■ About this exercise: Find the word "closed" in the listing below, then return every line it appears in.

:: Dataset excerpt

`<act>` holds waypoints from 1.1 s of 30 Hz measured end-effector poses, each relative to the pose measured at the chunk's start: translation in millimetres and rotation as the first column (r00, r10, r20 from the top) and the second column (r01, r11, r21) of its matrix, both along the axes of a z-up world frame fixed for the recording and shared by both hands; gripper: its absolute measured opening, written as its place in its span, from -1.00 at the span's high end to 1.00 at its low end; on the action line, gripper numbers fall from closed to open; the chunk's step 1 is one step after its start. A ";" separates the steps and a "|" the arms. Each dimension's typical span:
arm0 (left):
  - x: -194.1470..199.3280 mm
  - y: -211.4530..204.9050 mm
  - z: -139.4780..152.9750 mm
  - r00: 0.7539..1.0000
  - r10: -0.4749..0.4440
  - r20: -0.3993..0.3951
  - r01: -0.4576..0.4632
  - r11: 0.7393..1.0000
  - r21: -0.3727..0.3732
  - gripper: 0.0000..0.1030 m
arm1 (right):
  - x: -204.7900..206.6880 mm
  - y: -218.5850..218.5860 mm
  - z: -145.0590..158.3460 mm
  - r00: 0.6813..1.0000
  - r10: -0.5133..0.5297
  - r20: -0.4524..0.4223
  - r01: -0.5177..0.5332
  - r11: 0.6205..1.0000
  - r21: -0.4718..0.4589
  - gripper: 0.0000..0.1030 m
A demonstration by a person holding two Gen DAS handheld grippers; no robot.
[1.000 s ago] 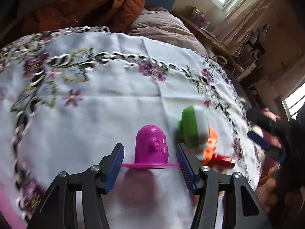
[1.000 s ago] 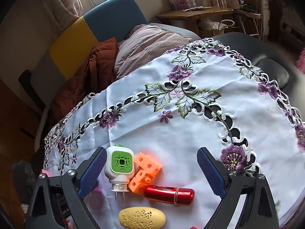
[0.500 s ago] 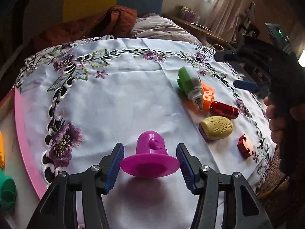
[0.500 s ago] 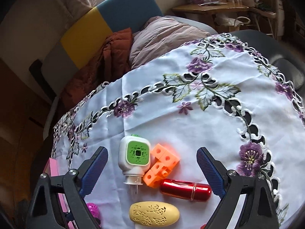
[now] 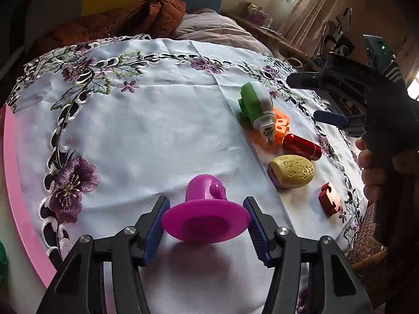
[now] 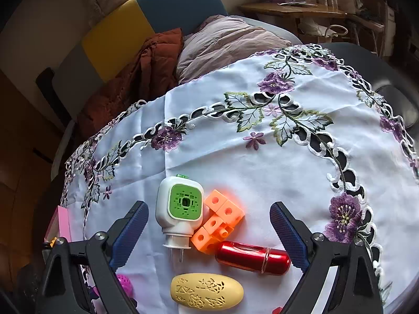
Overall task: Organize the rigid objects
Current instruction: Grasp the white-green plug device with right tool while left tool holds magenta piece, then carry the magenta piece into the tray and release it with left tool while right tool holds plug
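One purple toy hat (image 5: pixel 205 209) pinched by brim in left claw (image 5: pixel 207 218), lifted off tabletop (image 5: pixel 162 136) | right claw (image 6: pixel 209 231) spread wide over plug-in (image 6: pixel 180 209), orange blocks (image 6: pixel 218 219) | step: carrying hat | next: probably drop in pink tray (image 5: pixel 15 183), gently.

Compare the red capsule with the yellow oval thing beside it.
The red capsule is glossy, smooth and cylindrical; the yellow oval is matte, flatter and egg-shaped, with cut-out patterns. The red capsule has a seam ring around it; the yellow oval shows a purple underside in the left wrist view. Both lie on their sides on the tablecloth, apart.
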State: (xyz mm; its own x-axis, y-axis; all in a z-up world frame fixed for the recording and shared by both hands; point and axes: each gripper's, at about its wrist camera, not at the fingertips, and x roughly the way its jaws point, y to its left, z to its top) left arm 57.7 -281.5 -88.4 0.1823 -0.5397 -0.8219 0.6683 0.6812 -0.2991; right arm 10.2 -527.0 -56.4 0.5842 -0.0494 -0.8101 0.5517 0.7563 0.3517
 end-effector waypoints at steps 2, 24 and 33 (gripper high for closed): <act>-1.3 1.1 0.1 1.000 0.004 0.006 -0.004 1.000 -0.004 -0.14 | 0.4 0.3 -0.6 1.000 0.000 -0.004 0.000 1.000 0.000 -0.85; -16.3 16.2 2.6 0.998 0.040 0.049 -0.041 0.999 0.003 -0.13 | 61.2 46.7 -28.3 0.957 0.226 -0.179 -0.252 0.958 -0.135 -0.34; -18.1 19.3 2.1 0.997 0.059 0.055 -0.059 0.998 -0.002 -0.13 | 62.7 62.9 -24.4 0.934 0.326 -0.148 -0.347 0.925 -0.153 0.09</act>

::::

■ Completed exercise:
`<act>` holds waypoints from 1.1 s of 30 Hz measured end-effector poses, each relative to the pose measured at the chunk's start: translation in millimetres and rotation as the first column (r00, r10, r20 from the top) and the second column (r01, r11, r21) of its matrix, both along the axes of a z-up world frame fixed for the recording and shared by both hands; gripper: its absolute measured opening, written as its place in its span, from -1.00 at the span's high end to 1.00 at its low end; on the action line, gripper numbers fall from closed to open; the chunk's step 1 is one step after its start. A ";" separates the steps and a "|" the arms. Each dimension's typical span:
 end-effector waypoints at steps 2, 24 and 33 (gripper high for closed): <act>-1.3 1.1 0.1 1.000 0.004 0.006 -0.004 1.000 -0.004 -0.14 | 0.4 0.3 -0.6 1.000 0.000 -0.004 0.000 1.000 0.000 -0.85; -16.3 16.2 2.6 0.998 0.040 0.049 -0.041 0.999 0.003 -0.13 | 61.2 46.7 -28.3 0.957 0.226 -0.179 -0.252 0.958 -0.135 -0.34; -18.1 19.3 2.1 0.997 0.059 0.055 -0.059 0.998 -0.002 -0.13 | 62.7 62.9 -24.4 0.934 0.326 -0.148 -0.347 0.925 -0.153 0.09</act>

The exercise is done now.